**Information shown**.
◆ ◆ ◆

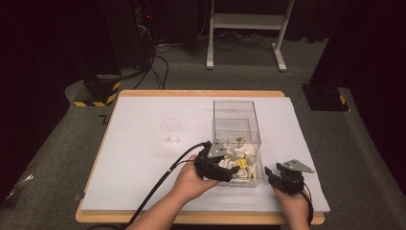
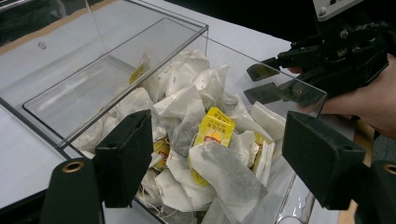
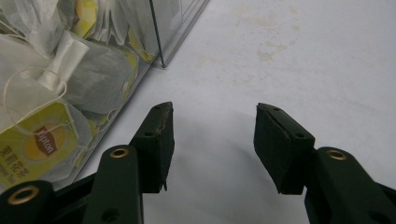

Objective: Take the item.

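A clear plastic box [image 1: 237, 120] stands right of the table's middle, its near half heaped with white tea bags [image 1: 242, 155] carrying yellow tags. My left gripper [image 1: 229, 171] hangs open over the box's near left corner; in the left gripper view its jaws straddle the tea bags [image 2: 205, 140] with nothing between them. My right gripper [image 1: 271, 176] rests open on the table just right of the box. In the right gripper view its jaws are spread over bare white table, and the box wall [image 3: 159, 42] with tea bags [image 3: 42, 93] behind it lies to the left.
An upside-down clear glass [image 1: 171, 129] stands on the white table [image 1: 143, 143] left of the box. The box's far half holds nothing. My right gripper [image 2: 275, 79] shows beyond the box in the left gripper view. Dark floor, cables and a white frame [image 1: 249, 21] lie behind.
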Available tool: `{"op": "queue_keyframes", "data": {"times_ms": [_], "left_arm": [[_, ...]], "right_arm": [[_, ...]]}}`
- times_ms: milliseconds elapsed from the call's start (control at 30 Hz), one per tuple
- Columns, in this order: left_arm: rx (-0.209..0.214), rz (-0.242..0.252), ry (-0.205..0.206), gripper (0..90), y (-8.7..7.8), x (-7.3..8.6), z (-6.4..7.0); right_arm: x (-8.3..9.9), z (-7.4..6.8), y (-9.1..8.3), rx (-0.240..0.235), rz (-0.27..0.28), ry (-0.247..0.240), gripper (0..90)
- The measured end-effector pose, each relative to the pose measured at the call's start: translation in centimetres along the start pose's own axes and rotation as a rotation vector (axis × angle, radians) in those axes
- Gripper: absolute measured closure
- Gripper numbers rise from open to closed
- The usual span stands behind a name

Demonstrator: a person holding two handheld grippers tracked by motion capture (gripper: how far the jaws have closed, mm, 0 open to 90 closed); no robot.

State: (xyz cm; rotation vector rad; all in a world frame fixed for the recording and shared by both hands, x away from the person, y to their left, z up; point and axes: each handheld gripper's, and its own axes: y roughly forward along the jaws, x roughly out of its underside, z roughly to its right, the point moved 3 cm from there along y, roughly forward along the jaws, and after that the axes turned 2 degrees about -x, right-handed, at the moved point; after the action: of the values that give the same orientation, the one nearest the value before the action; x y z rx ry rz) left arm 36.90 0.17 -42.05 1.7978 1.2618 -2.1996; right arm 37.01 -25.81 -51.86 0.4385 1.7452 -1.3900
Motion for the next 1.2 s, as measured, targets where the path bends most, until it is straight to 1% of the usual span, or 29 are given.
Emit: {"op": "queue_keyframes", "data": {"times_ms": [167, 267, 300, 333, 400, 433, 500, 600, 667, 733, 767, 800, 867, 933, 1033, 1067, 1200], "left_arm": [[0.003, -0.001, -0.010, 26.8, 0.1, -0.1, -0.2], [0.018, -0.014, -0.022, 28.9, 0.2, -0.1, -0.3], [0.014, -0.017, -0.023, 30.0, 0.3, 0.0, -0.2], [0.008, -0.021, -0.015, 30.6, 0.3, 0.0, -0.2], [0.007, -0.030, -0.011, 33.3, 0.5, 0.1, -0.2], [-0.001, -0.035, -0.013, 33.4, 0.5, 0.1, -0.2], [0.000, -0.041, -0.012, 35.7, 0.6, 0.1, -0.2], [-0.012, -0.049, -0.013, 37.8, 0.7, 0.1, -0.3], [-0.020, -0.058, -0.004, 42.6, 0.8, 0.2, -0.3], [-0.011, -0.073, 0.004, 45.5, 0.9, 0.3, -0.2], [-0.006, -0.084, 0.011, 46.8, 1.0, 0.3, -0.1], [-0.007, -0.093, 0.023, 50.0, 1.0, 0.4, -0.1], [-0.012, -0.106, 0.037, 52.2, 1.1, 0.4, 0.1], [0.002, -0.124, 0.050, 55.2, 1.3, 0.5, 0.2], [-0.003, -0.151, 0.067, 56.0, 1.7, 0.5, 0.5], [-0.005, -0.157, 0.066, 56.0, 1.8, 0.6, 0.5], [0.009, -0.189, 0.059, 56.2, 2.2, 0.7, 0.5]], "right_arm": [[0.0, 0.0, 0.0, 0.001, -0.001, -0.003, 47.9], [0.0, 0.0, 0.0, 0.001, -0.001, -0.002, 47.9], [0.0, 0.0, 0.0, 0.001, -0.001, -0.005, 47.9], [0.0, 0.0, 0.0, 0.001, -0.001, -0.005, 47.9], [0.0, 0.0, 0.0, 0.001, -0.002, -0.002, 47.9], [0.0, 0.0, 0.0, 0.001, -0.001, -0.003, 47.9], [0.0, 0.0, 0.0, 0.000, 0.000, -0.005, 47.9], [0.0, 0.0, 0.0, 0.000, -0.001, -0.004, 47.9], [0.0, 0.0, 0.0, 0.000, 0.000, -0.005, 47.8], [0.0, 0.0, 0.0, -0.001, 0.001, -0.003, 47.8], [0.0, 0.0, 0.0, -0.002, 0.001, -0.004, 47.8], [0.0, 0.0, 0.0, -0.002, 0.001, -0.003, 47.8], [0.0, 0.0, 0.0, -0.002, 0.001, -0.004, 47.8], [0.0, 0.0, 0.0, -0.002, 0.001, -0.003, 47.8], [0.0, 0.0, 0.0, -0.001, 0.000, -0.005, 47.8], [0.0, 0.0, 0.0, 0.000, 0.000, -0.006, 47.8], [0.0, 0.0, 0.0, -0.002, 0.002, 0.002, 47.7]]}}
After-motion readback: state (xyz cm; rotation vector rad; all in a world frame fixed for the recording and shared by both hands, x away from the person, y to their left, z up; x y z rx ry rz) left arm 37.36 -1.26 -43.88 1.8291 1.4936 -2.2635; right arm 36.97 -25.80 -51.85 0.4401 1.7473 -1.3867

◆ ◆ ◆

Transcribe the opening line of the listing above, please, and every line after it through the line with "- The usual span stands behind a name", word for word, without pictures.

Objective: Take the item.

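A clear plastic box [image 1: 237, 120] stands right of the table's middle, its near half heaped with white tea bags [image 1: 242, 155] carrying yellow tags. My left gripper [image 1: 229, 171] hangs open over the box's near left corner; in the left gripper view its jaws straddle the tea bags [image 2: 205, 140] with nothing between them. My right gripper [image 1: 271, 176] rests open on the table just right of the box. In the right gripper view its jaws are spread over bare white table, and the box wall [image 3: 159, 42] with tea bags [image 3: 42, 93] behind it lies to the left.
An upside-down clear glass [image 1: 171, 129] stands on the white table [image 1: 143, 143] left of the box. The box's far half holds nothing. My right gripper [image 2: 275, 79] shows beyond the box in the left gripper view. Dark floor, cables and a white frame [image 1: 249, 21] lie behind.
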Available tool: `{"op": "queue_keyframes", "data": {"times_ms": [_], "left_arm": [[_, ...]], "right_arm": [[_, ...]]}}`
- times_ms: milliseconds elapsed from the call's start (control at 30 Hz), one per tuple
- Columns, in this order: left_arm: rx (-0.209..0.214), rz (-0.242..0.252), ry (-0.205..0.206), gripper (0..90), y (-8.7..7.8), x (-7.3..8.6), z (-6.4..7.0); right_arm: x (-8.3..9.9), z (-7.4..6.8), y (-9.1..8.3), rx (-0.240..0.235), rz (-0.27..0.28), ry (-0.247..0.240), gripper (0..90)
- The measured end-effector pose, each relative to the pose measured at the call's start: translation in centimetres along the start pose's own axes and rotation as a rotation vector (axis × angle, radians) in those axes
- Gripper: absolute measured closure
- Gripper numbers rise from open to closed
- The usual span stands behind a name

With that, the output is done.